Exercise details = Begin with the line below holding "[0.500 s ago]" and go on through the line holding "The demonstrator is", duplicating each line exactly and leaving out pictures.

Exercise data =
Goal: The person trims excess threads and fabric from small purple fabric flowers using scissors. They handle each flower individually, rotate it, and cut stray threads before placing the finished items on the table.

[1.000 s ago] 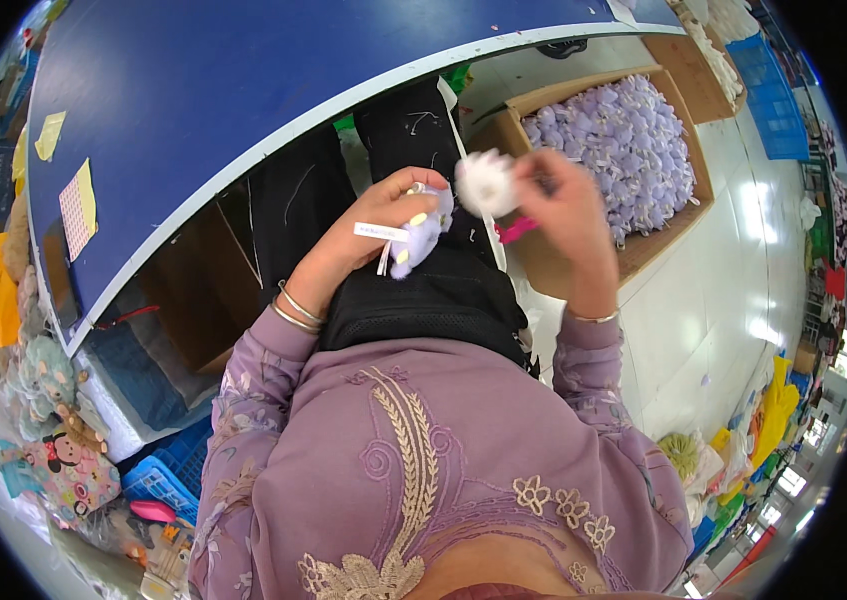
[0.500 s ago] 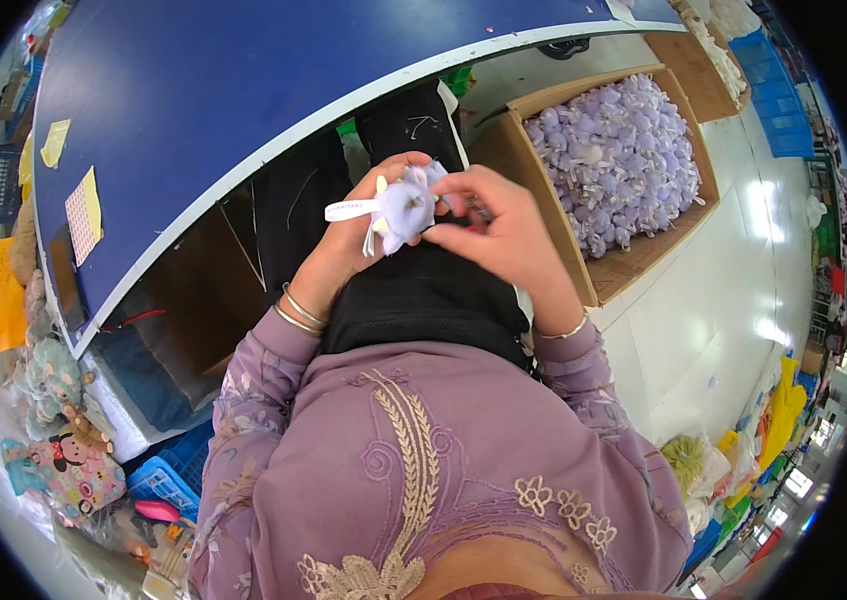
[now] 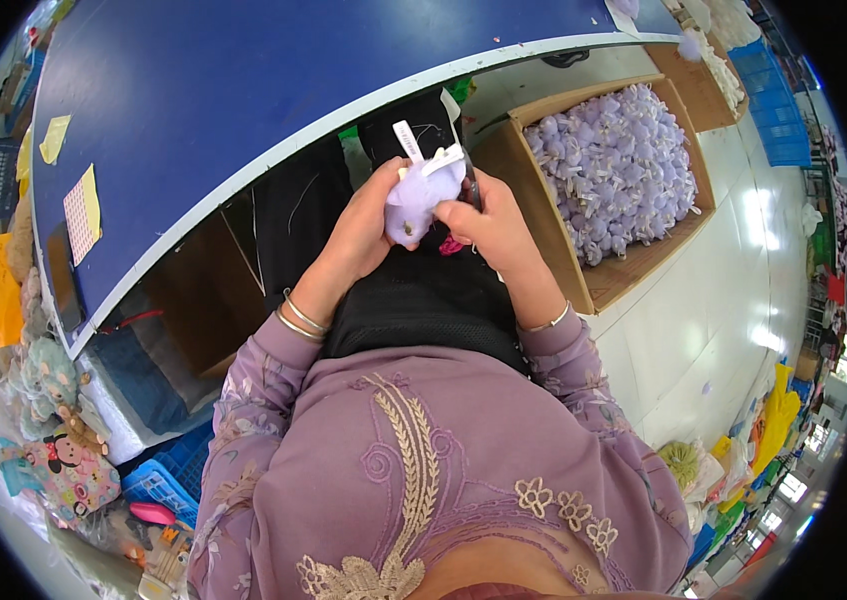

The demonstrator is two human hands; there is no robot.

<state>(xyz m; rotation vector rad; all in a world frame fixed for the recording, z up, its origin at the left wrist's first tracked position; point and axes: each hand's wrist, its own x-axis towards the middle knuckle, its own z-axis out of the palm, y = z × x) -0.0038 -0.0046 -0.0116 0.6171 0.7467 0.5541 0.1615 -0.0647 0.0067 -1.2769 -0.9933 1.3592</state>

Written answer =
[0.500 s ago] 
[now] 

The demonstrator is two human hands; there is no robot.

There is nothing more to add to this answer.